| EXERCISE DETAILS |
A single number is the answer here: how many lines below include "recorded"?
--- RECORDS TO USE Enclosed Below ---
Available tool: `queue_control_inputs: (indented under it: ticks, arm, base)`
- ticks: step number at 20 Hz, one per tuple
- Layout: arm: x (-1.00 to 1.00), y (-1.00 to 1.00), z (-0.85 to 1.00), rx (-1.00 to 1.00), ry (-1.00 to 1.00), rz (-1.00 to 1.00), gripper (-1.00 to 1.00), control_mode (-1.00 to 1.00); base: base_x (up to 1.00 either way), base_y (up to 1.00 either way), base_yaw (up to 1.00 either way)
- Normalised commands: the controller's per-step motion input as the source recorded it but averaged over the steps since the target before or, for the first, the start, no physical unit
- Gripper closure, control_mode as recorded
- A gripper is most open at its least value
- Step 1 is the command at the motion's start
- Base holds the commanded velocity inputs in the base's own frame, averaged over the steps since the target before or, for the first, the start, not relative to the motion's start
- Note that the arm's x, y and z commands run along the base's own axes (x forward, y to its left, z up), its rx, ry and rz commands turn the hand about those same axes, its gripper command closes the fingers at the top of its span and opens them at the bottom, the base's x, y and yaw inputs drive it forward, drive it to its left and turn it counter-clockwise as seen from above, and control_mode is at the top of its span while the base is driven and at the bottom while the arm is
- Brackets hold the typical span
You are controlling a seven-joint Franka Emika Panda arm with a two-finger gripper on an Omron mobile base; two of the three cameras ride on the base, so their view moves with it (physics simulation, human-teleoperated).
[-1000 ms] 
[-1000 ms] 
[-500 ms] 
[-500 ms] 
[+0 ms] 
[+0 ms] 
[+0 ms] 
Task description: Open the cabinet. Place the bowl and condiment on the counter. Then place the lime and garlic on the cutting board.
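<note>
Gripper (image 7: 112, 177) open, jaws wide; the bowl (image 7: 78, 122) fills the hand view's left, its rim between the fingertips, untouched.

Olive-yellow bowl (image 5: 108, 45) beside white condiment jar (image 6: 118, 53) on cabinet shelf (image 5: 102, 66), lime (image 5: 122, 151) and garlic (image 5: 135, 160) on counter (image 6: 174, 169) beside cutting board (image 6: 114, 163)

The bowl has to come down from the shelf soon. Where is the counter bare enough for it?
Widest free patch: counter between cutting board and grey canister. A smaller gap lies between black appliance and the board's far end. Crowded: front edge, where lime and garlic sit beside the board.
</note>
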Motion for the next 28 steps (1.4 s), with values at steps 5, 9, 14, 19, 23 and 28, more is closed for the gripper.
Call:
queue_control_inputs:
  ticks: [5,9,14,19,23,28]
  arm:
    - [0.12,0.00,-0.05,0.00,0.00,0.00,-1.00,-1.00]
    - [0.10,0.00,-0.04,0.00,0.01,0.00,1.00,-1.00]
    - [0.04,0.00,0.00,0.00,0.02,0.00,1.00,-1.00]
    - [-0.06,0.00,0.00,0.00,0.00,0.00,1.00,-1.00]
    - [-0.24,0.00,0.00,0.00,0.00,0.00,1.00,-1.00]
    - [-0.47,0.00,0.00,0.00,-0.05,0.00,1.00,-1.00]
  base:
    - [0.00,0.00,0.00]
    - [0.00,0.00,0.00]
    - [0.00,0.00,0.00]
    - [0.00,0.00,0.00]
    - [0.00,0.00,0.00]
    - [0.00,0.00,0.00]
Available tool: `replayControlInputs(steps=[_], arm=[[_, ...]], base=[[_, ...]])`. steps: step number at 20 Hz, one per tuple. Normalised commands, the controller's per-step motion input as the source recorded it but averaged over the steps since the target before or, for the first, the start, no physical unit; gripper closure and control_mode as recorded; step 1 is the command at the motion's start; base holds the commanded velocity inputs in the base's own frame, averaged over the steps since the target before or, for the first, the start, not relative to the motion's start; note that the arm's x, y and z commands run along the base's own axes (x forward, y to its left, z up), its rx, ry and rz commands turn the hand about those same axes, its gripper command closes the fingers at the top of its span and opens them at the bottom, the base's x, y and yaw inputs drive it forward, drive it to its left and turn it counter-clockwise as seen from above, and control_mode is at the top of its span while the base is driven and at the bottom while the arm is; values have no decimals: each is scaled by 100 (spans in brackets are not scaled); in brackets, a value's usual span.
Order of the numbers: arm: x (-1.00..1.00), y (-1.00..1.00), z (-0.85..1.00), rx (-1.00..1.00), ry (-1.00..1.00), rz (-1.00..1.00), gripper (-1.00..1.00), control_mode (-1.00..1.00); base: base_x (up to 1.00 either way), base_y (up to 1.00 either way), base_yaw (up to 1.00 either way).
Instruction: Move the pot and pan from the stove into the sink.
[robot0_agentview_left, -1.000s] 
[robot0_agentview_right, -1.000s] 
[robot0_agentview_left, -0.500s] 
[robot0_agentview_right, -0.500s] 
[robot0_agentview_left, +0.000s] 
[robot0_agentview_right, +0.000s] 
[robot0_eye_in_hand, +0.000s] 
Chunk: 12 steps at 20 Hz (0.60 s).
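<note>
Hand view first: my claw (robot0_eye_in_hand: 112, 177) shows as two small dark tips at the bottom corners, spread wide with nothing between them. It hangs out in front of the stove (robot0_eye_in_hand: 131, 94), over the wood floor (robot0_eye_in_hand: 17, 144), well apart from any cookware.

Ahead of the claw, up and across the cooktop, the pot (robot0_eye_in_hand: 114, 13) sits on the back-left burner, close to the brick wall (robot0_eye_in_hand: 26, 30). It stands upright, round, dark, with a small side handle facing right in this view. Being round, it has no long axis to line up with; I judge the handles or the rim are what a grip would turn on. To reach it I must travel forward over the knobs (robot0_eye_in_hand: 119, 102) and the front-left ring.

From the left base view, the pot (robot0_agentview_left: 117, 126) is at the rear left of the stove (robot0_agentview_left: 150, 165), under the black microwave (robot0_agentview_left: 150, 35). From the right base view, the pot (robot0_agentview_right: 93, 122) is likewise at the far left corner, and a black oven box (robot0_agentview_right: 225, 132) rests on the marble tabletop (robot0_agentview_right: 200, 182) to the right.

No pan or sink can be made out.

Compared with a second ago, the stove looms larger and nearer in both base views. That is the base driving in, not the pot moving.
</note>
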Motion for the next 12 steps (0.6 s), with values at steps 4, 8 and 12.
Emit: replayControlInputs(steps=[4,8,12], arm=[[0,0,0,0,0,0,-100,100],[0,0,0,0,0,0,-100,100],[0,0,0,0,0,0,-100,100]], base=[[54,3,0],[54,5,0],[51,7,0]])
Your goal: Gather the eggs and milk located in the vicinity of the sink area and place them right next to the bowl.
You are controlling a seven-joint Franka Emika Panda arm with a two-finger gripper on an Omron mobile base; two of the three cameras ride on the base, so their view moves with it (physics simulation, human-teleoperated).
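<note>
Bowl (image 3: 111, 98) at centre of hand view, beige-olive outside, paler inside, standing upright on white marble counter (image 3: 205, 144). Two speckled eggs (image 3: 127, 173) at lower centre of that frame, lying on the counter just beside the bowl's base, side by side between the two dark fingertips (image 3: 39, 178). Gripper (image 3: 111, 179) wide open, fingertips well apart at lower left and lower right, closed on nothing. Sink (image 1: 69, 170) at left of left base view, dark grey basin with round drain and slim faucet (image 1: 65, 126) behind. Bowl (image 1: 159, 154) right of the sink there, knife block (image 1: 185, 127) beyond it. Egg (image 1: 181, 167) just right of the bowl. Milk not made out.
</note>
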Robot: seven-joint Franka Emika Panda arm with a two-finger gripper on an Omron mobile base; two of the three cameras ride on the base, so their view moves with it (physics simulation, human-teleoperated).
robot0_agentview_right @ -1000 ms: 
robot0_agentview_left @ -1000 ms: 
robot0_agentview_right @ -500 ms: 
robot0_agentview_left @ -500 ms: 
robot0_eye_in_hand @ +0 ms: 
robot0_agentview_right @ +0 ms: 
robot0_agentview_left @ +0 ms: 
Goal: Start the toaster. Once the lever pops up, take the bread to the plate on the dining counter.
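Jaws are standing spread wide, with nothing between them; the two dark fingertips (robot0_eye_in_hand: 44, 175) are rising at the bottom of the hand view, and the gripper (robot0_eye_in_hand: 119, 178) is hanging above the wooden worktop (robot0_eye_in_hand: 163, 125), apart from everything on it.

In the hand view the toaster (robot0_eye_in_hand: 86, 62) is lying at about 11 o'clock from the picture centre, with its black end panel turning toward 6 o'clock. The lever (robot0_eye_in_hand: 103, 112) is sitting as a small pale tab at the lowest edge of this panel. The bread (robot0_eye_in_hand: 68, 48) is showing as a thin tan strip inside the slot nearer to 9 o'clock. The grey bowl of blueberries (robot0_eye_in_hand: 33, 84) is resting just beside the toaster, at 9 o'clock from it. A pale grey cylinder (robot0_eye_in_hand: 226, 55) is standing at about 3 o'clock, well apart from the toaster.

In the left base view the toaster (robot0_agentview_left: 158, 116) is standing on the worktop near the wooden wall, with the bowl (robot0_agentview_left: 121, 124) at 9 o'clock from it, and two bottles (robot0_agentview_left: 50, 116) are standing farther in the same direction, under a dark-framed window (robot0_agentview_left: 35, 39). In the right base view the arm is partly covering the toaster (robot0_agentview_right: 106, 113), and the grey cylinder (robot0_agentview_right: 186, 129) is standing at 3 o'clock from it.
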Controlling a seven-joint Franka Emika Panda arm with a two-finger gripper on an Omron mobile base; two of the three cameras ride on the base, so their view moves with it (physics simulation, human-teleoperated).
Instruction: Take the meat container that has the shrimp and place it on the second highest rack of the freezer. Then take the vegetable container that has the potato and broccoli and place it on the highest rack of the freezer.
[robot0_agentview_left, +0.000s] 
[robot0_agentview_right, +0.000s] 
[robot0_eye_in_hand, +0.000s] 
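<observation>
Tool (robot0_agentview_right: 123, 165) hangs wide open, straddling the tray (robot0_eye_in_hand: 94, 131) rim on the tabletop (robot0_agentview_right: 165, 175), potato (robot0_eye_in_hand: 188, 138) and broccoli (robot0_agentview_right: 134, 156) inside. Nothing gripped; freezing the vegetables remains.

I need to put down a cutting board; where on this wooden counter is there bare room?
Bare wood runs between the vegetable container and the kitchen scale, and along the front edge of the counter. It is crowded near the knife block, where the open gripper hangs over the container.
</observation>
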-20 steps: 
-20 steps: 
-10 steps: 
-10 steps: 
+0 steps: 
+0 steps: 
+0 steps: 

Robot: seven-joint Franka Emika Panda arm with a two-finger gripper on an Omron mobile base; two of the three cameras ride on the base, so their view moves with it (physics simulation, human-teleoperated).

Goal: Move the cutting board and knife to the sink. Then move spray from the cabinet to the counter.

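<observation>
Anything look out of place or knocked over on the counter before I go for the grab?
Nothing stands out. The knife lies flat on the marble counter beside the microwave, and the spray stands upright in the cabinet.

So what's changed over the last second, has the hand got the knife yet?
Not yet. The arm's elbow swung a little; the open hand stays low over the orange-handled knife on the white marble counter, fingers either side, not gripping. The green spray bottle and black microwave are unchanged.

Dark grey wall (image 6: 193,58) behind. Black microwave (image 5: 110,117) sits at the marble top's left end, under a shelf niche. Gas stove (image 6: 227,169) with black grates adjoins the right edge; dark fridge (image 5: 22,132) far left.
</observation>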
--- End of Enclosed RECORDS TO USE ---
| EXERCISE SOLUTION |
3